EXERCISE INSTRUCTIONS.
Provide a verbatim copy of the data below.

SOURCE DATA.
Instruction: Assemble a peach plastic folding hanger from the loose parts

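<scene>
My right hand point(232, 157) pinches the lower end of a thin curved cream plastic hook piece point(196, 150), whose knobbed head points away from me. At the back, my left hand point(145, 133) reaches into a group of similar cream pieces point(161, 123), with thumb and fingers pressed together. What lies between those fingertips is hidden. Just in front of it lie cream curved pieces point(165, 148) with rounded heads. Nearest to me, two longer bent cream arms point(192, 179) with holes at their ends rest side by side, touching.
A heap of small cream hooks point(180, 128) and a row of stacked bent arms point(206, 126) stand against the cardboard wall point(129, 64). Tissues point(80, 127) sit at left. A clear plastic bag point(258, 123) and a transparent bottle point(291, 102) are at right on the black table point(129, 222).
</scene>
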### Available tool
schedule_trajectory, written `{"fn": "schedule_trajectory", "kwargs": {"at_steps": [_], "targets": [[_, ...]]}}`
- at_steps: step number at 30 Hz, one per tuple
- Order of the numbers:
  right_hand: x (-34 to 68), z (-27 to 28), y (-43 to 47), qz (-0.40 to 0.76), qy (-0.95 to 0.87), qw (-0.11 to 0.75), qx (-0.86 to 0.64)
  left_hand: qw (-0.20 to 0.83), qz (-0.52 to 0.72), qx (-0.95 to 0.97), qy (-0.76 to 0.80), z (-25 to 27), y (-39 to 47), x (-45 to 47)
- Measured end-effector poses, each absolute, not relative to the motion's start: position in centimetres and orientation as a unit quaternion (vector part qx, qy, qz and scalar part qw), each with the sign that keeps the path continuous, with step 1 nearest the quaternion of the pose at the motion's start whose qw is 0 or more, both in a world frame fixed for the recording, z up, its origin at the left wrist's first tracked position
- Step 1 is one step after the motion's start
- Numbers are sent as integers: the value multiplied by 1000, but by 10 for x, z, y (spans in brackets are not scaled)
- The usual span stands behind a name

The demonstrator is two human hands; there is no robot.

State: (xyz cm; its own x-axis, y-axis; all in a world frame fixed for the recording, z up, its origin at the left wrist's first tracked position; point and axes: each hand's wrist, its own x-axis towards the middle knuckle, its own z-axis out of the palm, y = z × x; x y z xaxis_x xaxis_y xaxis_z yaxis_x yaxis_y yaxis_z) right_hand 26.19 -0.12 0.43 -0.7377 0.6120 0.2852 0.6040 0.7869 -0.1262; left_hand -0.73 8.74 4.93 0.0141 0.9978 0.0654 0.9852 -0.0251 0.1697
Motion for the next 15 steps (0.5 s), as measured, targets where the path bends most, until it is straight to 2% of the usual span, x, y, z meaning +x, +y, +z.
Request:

RESPONSE.
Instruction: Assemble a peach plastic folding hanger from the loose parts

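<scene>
My right hand point(232, 157) pinches the lower end of a thin curved cream plastic hook piece point(196, 150), whose knobbed head points away from me. At the back, my left hand point(145, 133) reaches into a group of similar cream pieces point(161, 123), with thumb and fingers pressed together. What lies between those fingertips is hidden. Just in front of it lie cream curved pieces point(165, 148) with rounded heads. Nearest to me, two longer bent cream arms point(192, 179) with holes at their ends rest side by side, touching.
A heap of small cream hooks point(180, 128) and a row of stacked bent arms point(206, 126) stand against the cardboard wall point(129, 64). Tissues point(80, 127) sit at left. A clear plastic bag point(258, 123) and a transparent bottle point(291, 102) are at right on the black table point(129, 222).
</scene>
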### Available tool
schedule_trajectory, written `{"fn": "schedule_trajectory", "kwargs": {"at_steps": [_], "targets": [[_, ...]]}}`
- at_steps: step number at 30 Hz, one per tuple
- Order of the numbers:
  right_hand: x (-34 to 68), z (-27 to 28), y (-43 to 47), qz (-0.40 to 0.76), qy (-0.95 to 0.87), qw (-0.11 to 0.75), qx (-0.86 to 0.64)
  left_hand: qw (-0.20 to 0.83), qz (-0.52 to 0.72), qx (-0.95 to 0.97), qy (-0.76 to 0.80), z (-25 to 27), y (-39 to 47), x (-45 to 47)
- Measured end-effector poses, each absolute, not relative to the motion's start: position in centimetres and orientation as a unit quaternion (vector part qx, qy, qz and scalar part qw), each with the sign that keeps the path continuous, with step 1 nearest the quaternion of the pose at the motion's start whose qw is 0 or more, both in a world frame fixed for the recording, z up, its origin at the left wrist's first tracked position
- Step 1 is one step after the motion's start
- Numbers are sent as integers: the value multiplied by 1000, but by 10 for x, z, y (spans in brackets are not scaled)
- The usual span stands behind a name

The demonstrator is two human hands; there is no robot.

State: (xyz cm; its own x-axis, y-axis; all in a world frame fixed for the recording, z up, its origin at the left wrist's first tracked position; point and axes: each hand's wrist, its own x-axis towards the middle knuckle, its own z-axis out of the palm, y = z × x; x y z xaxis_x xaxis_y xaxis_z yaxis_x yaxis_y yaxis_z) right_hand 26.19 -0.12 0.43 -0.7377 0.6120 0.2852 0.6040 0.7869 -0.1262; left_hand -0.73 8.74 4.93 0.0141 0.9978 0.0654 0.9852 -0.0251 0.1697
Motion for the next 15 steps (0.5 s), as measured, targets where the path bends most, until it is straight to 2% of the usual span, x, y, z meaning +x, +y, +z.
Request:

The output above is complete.